## WHAT IS REQUIRED:
With the records below as your source, retype each line exactly from the top down to the line that contains "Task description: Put", and include that line.

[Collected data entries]
● ● ● ●
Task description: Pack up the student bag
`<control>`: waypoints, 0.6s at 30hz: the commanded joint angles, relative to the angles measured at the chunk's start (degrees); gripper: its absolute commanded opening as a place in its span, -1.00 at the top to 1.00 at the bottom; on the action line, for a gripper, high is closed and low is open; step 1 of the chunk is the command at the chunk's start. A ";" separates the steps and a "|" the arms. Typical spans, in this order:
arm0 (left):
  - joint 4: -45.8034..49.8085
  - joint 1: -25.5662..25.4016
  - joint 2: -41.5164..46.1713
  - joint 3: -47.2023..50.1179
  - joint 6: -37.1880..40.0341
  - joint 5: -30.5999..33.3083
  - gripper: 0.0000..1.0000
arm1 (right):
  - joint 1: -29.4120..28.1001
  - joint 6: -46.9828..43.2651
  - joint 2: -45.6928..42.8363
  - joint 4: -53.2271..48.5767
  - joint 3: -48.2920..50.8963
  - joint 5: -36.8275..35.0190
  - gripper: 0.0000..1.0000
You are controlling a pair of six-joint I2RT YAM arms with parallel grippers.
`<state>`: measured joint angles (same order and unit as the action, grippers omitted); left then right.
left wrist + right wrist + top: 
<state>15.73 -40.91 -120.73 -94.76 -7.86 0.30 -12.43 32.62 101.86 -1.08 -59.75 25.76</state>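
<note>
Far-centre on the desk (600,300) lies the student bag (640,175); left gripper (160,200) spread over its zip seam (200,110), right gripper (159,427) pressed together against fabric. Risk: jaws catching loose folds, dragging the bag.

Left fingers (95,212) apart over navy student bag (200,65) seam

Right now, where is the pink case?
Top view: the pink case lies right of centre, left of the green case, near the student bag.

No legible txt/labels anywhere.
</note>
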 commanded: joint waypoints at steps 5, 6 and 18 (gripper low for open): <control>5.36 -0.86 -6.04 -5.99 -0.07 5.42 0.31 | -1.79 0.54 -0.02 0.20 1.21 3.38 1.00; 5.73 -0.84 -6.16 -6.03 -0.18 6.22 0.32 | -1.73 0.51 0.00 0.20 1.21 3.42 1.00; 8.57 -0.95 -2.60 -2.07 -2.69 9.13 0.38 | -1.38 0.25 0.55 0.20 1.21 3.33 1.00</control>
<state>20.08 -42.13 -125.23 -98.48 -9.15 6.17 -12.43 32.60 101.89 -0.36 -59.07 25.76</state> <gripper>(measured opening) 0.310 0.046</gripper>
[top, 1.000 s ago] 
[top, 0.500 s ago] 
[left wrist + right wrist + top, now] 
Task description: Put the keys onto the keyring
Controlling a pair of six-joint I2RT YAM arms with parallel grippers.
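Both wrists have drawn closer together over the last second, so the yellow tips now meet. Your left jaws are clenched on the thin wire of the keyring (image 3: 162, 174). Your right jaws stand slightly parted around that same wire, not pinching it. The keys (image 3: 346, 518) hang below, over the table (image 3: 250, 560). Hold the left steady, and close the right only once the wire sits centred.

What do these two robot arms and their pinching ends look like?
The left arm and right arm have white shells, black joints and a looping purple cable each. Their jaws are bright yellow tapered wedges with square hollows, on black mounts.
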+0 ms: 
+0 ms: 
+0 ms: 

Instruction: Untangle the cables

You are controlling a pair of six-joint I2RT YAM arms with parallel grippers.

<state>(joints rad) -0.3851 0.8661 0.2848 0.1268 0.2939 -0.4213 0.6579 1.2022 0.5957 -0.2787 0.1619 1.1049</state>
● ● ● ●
## SOLUTION TO THIS PROBLEM:
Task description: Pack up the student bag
`<control>`: waypoints, 0.6s at 30hz: the commanded joint angles, relative to the angles measured at the chunk's start (degrees); gripper: its absolute commanded opening as a place in its span, -1.00 at the top to 1.00 at the bottom; on the action line, for a gripper, high is closed and low is open; step 1 of the chunk is the command at the chunk's start. A ";" separates the steps and a "|" the arms. Typical spans, in this order:
arm0 (left):
  - joint 4: -45.8034..49.8085
  - joint 1: -25.5662..25.4016
  - joint 2: -41.5164..46.1713
  - joint 3: -47.2023..50.1179
  - joint 6: -37.1880..40.0341
  - joint 5: -30.5999..33.3083
  - gripper: 0.0000..1.0000
arm1 (right):
  - joint 1: -29.4120..28.1001
  - joint 6: -46.9828..43.2651
  - joint 2: -45.6928..42.8363
  - joint 4: -53.2271..48.5767
  - joint 3: -48.2920..50.8963
  - joint 5: -36.8275..35.0190
  - gripper: 0.0000..1.0000
You are controlling a pair of six-joint I2RT YAM arms with parallel grippers.
`<state>`: measured joint angles (same order and unit as the action, grippers omitted); left then right.
left wrist + right wrist + top: 
<state>15.73 -40.91 -120.73 -94.76 -7.86 0.30 -12.43 32.62 101.86 -1.08 -59.75 25.76</state>
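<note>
Far-centre on the desk (600,300) lies the student bag (640,175); left gripper (160,200) spread over its zip seam (200,110), right gripper (159,427) pressed together against fabric. Risk: jaws catching loose folds, dragging the bag.

Left fingers (95,212) apart over navy student bag (200,65) seam

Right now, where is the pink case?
Top view: the pink case lies right of centre, left of the green case, near the student bag.

No legible txt/labels anywhere.
</note>
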 commanded: joint waypoints at steps 5, 6 and 18 (gripper low for open): <control>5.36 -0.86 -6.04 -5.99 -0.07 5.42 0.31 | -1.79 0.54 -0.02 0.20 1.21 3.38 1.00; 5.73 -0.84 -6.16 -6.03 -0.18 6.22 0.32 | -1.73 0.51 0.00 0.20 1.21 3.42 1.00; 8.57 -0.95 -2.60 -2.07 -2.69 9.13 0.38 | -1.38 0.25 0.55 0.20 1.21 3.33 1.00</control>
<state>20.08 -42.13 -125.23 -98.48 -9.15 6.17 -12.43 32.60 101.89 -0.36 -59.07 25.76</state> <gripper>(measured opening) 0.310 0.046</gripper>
[top, 1.000 s ago] 
[top, 0.500 s ago] 
[left wrist + right wrist + top, now] 
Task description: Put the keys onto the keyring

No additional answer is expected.